> **Task to carry out**
The data should be printed again, exactly.

> **Source data**
--

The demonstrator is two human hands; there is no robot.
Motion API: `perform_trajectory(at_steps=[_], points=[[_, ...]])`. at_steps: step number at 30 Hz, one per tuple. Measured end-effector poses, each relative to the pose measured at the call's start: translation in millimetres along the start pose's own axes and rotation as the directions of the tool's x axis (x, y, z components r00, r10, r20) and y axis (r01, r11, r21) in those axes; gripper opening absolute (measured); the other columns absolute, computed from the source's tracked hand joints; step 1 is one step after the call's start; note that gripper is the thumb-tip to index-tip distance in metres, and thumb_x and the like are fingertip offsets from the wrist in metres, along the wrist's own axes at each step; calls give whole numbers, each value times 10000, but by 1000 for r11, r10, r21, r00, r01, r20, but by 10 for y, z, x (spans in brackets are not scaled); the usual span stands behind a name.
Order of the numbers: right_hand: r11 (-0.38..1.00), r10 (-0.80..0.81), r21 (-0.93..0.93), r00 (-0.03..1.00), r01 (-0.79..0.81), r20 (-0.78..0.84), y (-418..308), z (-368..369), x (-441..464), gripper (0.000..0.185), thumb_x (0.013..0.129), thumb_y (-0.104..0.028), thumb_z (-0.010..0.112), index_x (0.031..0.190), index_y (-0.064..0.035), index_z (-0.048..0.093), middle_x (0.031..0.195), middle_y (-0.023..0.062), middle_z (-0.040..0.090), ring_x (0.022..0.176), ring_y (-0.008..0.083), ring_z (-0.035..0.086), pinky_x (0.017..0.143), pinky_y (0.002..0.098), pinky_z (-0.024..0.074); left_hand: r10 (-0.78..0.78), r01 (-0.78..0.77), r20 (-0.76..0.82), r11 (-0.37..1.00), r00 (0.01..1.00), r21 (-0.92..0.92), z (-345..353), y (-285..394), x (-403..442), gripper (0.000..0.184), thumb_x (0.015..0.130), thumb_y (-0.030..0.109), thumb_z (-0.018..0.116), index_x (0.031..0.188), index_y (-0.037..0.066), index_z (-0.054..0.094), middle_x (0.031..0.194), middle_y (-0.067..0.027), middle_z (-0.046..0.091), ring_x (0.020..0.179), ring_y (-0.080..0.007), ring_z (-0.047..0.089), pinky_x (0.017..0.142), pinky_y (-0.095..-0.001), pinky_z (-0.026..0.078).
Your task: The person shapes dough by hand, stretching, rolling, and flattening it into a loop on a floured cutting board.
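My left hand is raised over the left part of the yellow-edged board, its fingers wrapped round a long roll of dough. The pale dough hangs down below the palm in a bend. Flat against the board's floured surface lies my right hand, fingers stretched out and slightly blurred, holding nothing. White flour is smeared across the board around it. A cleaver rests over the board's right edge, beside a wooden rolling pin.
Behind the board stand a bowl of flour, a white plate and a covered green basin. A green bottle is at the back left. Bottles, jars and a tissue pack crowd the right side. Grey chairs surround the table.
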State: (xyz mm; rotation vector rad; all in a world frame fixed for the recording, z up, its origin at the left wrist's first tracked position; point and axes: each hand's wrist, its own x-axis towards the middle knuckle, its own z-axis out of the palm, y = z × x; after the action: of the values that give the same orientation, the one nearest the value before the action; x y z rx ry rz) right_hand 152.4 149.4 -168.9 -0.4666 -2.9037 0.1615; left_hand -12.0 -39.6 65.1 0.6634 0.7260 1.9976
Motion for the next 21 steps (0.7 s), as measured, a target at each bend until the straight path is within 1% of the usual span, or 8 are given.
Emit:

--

> **Solution to this exercise**
The demonstrator is two human hands; there is no robot.
Motion API: `perform_trajectory(at_steps=[_], points=[[_, ...]])`. at_steps: step number at 30 Hz, one per tuple. Measured end-effector poses, each relative to the pose measured at the call's start: translation in millimetres along the start pose's own axes and rotation as the directions of the tool's x axis (x, y, z components r00, r10, r20) and y axis (r01, r11, r21) in those axes; gripper opening absolute (measured); the other columns absolute, computed from the source's tracked hand joints; step 1 is one step after the call's start; note that gripper is the thumb-tip to index-tip distance in metres, and thumb_x and the like are fingertip offsets from the wrist in metres, along the wrist's own axes at each step; calls give whole numbers, each value times 10000, but by 1000 for r11, r10, r21, r00, r01, r20, but by 10 for y, z, x (spans in brackets are not scaled); the usual span stands behind a name.
Order of the numbers: right_hand: r11 (-0.38..1.00), r10 (-0.80..0.81), r21 (-0.93..0.93), r00 (-0.03..1.00), r01 (-0.79..0.81), r20 (-0.78..0.84), y (-418..308), z (-368..369), x (-441..464), gripper (0.000..0.185), thumb_x (0.013..0.129), thumb_y (-0.104..0.028), thumb_z (-0.010..0.112), index_x (0.031..0.190), index_y (-0.064..0.035), index_z (-0.048..0.093), middle_x (0.031..0.195), middle_y (-0.023..0.062), middle_z (-0.040..0.090), ring_x (0.022..0.176), ring_y (-0.008..0.083), ring_z (-0.035..0.086), pinky_x (0.017..0.143), pinky_y (0.002..0.098), pinky_z (-0.024..0.074); left_hand: r10 (-0.78..0.78), r01 (-0.78..0.77), r20 (-0.76..0.82), r11 (-0.37..1.00), r00 (0.01..1.00), r21 (-0.92..0.92), z (-345..353), y (-285..394), x (-403..442), gripper (0.000..0.184), thumb_x (0.015..0.130), thumb_y (-0.030..0.109), thumb_z (-0.018..0.116), index_x (0.031..0.188), index_y (-0.037..0.066), index_z (-0.054..0.094), middle_x (0.031..0.194), middle_y (-0.067..0.027), middle_z (-0.046..0.091), ring_x (0.020..0.179), ring_y (-0.080..0.007), ring_z (-0.047..0.089), pinky_x (0.017..0.142), pinky_y (-0.095..-0.001), pinky_z (-0.026..0.078).
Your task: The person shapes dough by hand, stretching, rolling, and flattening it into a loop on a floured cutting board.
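My left hand is raised over the left part of the yellow-edged board, its fingers wrapped round a long roll of dough. The pale dough hangs down below the palm in a bend. Flat against the board's floured surface lies my right hand, fingers stretched out and slightly blurred, holding nothing. White flour is smeared across the board around it. A cleaver rests over the board's right edge, beside a wooden rolling pin.
Behind the board stand a bowl of flour, a white plate and a covered green basin. A green bottle is at the back left. Bottles, jars and a tissue pack crowd the right side. Grey chairs surround the table.
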State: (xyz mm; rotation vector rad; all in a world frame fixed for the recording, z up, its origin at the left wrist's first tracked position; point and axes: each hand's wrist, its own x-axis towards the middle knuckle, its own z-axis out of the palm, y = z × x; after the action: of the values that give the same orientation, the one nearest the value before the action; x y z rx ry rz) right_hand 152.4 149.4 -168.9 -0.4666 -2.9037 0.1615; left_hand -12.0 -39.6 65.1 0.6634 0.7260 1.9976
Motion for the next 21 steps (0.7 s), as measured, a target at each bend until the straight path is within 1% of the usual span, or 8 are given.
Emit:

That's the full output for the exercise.